シュラーという絹織物があるんだそうですね。滑らかな、緻密な、綾絹。s ur ah と書いて、「シュラー」と訓みます。
シュラーは、もともとフランス語。軽やかなドレスなどに最適の生地。その昔、クリスチャン・ディオールはシュラーの生地を好んだと伝えられています。
シュラーは、インドの地名、スーラト S ur at が語源とのことです。遥か遠いむかし、インドのスーラトで織られて、やがて世界に広まった生地なので。
スーラトは、インドの、グジャラート州に位置しています。今日でもスーラトはダイヤモンドのメッカ。ダイヤモンドの多くは、このスーラトでカットされ、研磨されているとのことです。そしてダイヤモンドの他、織物産業が栄えている都市。
「マルサント夫人は大きなシュロの葉模様の白いシュラー織のドレスを着ていて、その葉模様のうえに際立つ布製の花は真っ黒であった。」
マルセル・プルート著『失われた時を求めて』には、そのように出ています。少なくとも1900年代の巴里では、貴婦人にシュラーが好まれていたことが窺えるでしょう。
『失われた時を求めて』には、当然のようにシルク・ハットも出てきます。
「そのころ流行のやり方にしたがい、ふたりは自分のシルクハットをそばの床のうえに置いた。
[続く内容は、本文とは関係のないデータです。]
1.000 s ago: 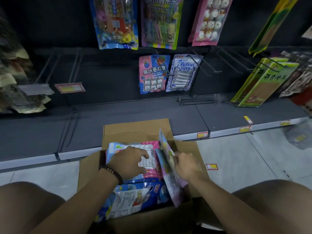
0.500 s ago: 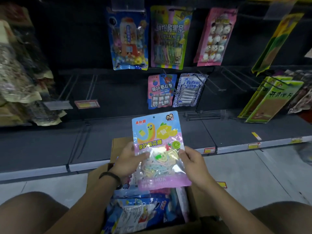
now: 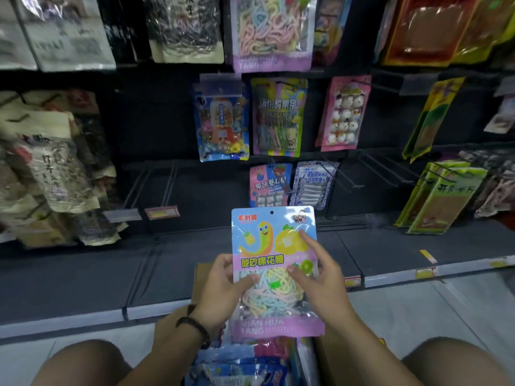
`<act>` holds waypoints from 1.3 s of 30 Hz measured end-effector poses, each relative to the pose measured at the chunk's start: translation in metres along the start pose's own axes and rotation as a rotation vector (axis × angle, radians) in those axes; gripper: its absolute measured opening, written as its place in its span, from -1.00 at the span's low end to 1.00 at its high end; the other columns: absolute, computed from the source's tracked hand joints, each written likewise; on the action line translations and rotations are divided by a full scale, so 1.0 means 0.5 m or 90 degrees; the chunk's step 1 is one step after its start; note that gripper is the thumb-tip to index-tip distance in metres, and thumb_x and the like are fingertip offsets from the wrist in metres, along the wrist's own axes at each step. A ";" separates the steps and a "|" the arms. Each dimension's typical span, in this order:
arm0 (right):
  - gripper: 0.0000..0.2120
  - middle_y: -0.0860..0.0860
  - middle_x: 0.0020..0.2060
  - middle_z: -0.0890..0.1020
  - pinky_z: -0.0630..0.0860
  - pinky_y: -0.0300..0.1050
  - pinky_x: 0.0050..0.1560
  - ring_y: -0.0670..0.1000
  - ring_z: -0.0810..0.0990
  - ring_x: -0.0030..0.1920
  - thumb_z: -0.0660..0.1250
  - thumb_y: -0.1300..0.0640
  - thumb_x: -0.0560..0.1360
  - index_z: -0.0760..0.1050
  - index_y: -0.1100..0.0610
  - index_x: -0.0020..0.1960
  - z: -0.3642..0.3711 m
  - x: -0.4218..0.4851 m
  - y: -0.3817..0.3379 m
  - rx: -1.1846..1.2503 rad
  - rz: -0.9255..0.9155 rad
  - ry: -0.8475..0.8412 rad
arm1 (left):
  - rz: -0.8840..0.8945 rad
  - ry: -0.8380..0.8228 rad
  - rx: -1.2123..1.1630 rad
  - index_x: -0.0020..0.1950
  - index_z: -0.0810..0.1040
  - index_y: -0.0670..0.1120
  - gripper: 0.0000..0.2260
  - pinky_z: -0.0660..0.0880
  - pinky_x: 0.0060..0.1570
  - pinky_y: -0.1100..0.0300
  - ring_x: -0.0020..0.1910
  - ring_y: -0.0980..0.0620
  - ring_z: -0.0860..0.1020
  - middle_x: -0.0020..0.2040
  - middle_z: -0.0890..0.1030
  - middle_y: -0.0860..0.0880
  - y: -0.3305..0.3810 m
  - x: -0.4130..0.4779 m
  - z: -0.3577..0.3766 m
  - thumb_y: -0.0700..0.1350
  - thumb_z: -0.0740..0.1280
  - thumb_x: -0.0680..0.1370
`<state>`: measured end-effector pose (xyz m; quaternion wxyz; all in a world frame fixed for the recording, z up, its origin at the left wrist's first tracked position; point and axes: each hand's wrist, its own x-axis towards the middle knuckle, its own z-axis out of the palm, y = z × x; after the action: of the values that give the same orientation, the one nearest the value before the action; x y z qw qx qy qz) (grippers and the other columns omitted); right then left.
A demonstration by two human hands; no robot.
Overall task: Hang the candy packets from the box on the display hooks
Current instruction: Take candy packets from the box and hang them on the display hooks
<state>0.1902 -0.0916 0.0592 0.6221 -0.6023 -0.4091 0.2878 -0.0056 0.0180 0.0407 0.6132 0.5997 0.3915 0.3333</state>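
I hold a blue and purple candy packet upright in front of me, above the cardboard box. My left hand grips its left edge and my right hand grips its right edge, with the forefinger on the front. Its hang hole is at the top centre. A matching packet hangs on the top row. Bare display hooks stick out at mid right and further hooks at mid left. More packets lie in the box between my knees.
Several candy packets hang in the middle: a blue one, a yellow one, a pink one. Beige bags crowd the left and green packets the right. A dark bottom shelf runs across.
I have lifted the packet out of the box and raised it upright. My head has tilted up, so higher rows of the display have come into view.
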 end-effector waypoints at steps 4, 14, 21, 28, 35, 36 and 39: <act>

」
「ふたり」とは、ゲルマント男爵と、シャテルロー公爵殿下のことを指しています。
なるほど。それぞれの時代によって置き方が異なってくるのでしょう。でも、いつの時代にも変わらないことは、クラウンを下にして置くこと。
つまり、クラウンの内側が上を向くように。このほうが安定が良いし、シルク・ハットの空洞部分に、手袋などを入れておけるので。
もっとも、シルク・ハットも、シュラーも夢物語ではありますが。